Autism spectrum disorder (ASD) is characterized by social interaction difficulties and limited connectivity. This study explored social affiliation in ASD, using a 'choose-your-own-adventure' game during neuroimaging sessions with 70 high-functioning ASD adults and 78 typically developing (TD) peers. The game involved decisions indicating social affiliation, like sharing information. We examined the correlation between participants' subjectively perceived similarity with game characters and their affiliation choices, finding a significant difference in ASD versus TD groups (p = 0.018). In ASD individuals, perceived similarity is closely linked to social affiliation, a pattern not observed in the TD group. This association explains about 20% of the variance in affiliation choices in ASD and is consistent across demographics. Online studies using the Broad Autism Phenotype Questionnaire replicated this result (p = 0.020), suggesting individuals with autism phenotype prefer interactions with those they perceive as similar, likely due to a need for predictability.

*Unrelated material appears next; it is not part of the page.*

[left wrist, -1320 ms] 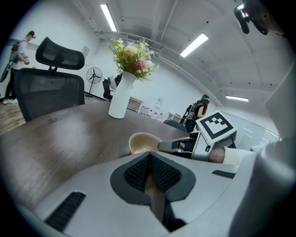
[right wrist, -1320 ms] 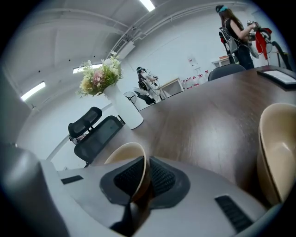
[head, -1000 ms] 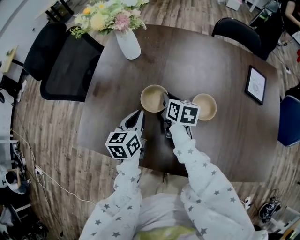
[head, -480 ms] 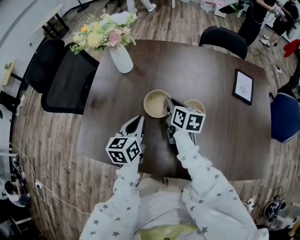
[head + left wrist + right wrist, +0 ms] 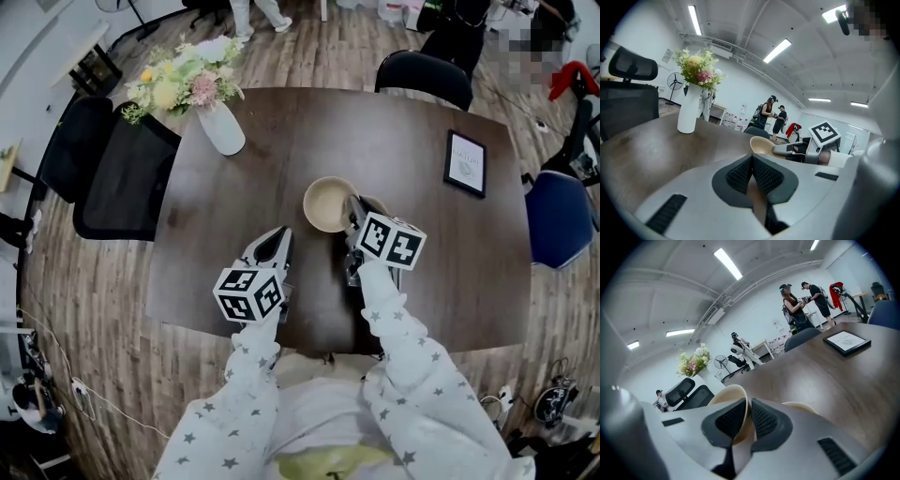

Structural neuroimaging analysis reveals significant effects in the mentalizing network, particularly the anterior cingulate cortex (ACC) and right superior temporal sulcus (STS), indicating distinct social processing strategies in ASD. In ASD, a larger ACC volume is associated with less perceived similarity (significant interaction of group and ACC on similarity, p = 0.01). STS volume shows a similar interaction pattern (interaction p = 0.032). Since ACC and STS are associated with prediction error signals in social learning and perspective-taking, these findings highlight unique cognitive processes in ASD for similarity judgments in social contexts, warranting further investigation.